<<<<

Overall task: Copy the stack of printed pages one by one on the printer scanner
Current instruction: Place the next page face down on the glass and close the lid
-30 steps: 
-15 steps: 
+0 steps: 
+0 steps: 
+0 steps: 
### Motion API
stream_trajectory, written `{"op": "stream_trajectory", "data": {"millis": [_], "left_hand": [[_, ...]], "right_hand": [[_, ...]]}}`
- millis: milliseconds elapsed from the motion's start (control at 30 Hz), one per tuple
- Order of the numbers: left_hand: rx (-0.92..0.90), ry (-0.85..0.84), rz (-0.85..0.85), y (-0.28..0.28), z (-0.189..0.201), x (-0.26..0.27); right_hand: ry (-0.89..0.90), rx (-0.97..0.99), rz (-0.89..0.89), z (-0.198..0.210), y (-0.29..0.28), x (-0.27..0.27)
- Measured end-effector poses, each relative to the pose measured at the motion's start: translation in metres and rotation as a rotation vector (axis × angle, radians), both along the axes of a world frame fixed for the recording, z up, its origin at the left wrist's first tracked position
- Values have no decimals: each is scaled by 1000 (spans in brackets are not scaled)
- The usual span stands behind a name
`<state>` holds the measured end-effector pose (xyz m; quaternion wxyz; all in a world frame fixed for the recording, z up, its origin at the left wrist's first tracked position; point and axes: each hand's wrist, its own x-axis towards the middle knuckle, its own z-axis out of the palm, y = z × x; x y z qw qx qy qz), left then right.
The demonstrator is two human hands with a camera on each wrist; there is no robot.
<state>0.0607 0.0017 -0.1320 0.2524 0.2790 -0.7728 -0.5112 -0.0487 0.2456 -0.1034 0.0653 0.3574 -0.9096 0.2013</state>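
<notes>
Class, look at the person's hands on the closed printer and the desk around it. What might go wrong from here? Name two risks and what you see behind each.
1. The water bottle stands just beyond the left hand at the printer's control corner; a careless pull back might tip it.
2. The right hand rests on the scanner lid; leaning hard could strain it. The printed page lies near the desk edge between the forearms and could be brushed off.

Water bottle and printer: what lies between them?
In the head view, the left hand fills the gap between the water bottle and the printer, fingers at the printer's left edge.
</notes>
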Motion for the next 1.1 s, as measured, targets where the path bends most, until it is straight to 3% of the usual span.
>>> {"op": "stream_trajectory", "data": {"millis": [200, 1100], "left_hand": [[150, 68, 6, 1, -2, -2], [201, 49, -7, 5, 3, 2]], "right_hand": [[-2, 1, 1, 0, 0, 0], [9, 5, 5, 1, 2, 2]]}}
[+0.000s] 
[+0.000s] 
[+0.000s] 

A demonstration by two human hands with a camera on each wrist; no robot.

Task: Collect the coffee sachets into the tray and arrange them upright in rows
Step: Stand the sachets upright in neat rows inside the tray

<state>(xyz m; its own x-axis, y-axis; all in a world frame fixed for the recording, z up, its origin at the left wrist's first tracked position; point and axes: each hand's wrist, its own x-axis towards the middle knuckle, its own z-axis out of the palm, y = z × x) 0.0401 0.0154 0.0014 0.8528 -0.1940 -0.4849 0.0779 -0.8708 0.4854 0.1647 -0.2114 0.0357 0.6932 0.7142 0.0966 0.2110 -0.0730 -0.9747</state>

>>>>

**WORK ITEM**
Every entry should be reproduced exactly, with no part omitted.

**COMPLETED TASK**
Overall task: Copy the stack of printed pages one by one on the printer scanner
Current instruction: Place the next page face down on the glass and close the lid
-30 steps: 
-15 steps: 
+0 steps: 
+0 steps: 
+0 steps: 
### Motion API
stream_trajectory, written `{"op": "stream_trajectory", "data": {"millis": [_], "left_hand": [[_, ...]], "right_hand": [[_, ...]]}}`
- millis: milliseconds elapsed from the motion's start (control at 30 Hz), one per tuple
- Order of the numbers: left_hand: rx (-0.92..0.90), ry (-0.85..0.84), rz (-0.85..0.85), y (-0.28..0.28), z (-0.189..0.201), x (-0.26..0.27); right_hand: ry (-0.89..0.90), rx (-0.97..0.99), rz (-0.89..0.89), z (-0.198..0.210), y (-0.29..0.28), x (-0.27..0.27)
- Measured end-effector poses, each relative to the pose measured at the motion's start: translation in metres and rotation as a rotation vector (axis × angle, radians), both along the axes of a world frame fixed for the recording, z up, its origin at the left wrist's first tracked position
- Values have no decimals: each is scaled by 1000 (spans in brackets are not scaled)
- The usual span stands behind a name
`<state>` holds the measured end-effector pose (xyz m; quaternion wxyz; all in a world frame fixed for the recording, z up, its origin at the left wrist's first tracked position; point and axes: each hand's wrist, its own x-axis towards the middle knuckle, its own z-axis out of the palm, y = z × x; x y z qw qx qy qz), left then right.
The demonstrator is two human hands with a camera on each wrist; there is no robot.
<state>0.0607 0.0017 -0.1320 0.2524 0.2790 -0.7728 -0.5112 -0.0487 0.2456 -0.1034 0.0653 0.3574 -0.9096 0.2013</state>
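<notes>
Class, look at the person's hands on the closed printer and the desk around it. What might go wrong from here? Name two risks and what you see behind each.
1. The water bottle stands just beyond the left hand at the printer's control corner; a careless pull back might tip it.
2. The right hand rests on the scanner lid; leaning hard could strain it. The printed page lies near the desk edge between the forearms and could be brushed off.

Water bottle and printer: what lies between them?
In the head view, the left hand fills the gap between the water bottle and the printer, fingers at the printer's left edge.
</notes>
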Motion for the next 1.1 s, as measured, targets where the path bends most, until it is straight to 3% of the usual span.
>>> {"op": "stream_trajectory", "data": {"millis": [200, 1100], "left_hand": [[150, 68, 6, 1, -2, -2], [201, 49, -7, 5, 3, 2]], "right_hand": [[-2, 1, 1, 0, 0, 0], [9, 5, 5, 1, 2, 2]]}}
[+0.000s] 
[+0.000s] 
[+0.000s] 

A demonstration by two human hands with a camera on each wrist; no robot.

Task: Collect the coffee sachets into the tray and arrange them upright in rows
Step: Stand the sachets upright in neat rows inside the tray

<state>(xyz m; its own x-axis, y-axis; all in a world frame fixed for the recording, z up, its origin at the left wrist's first tracked position; point and axes: each hand's wrist, its own x-axis towards the middle knuckle, its own z-axis out of the palm, y = z × x) 0.0401 0.0154 0.0014 0.8528 -0.1940 -0.4849 0.0779 -0.8708 0.4854 0.1647 -0.2114 0.0357 0.6932 0.7142 0.0966 0.2110 -0.0730 -0.9747</state>

The required output has now been supplied.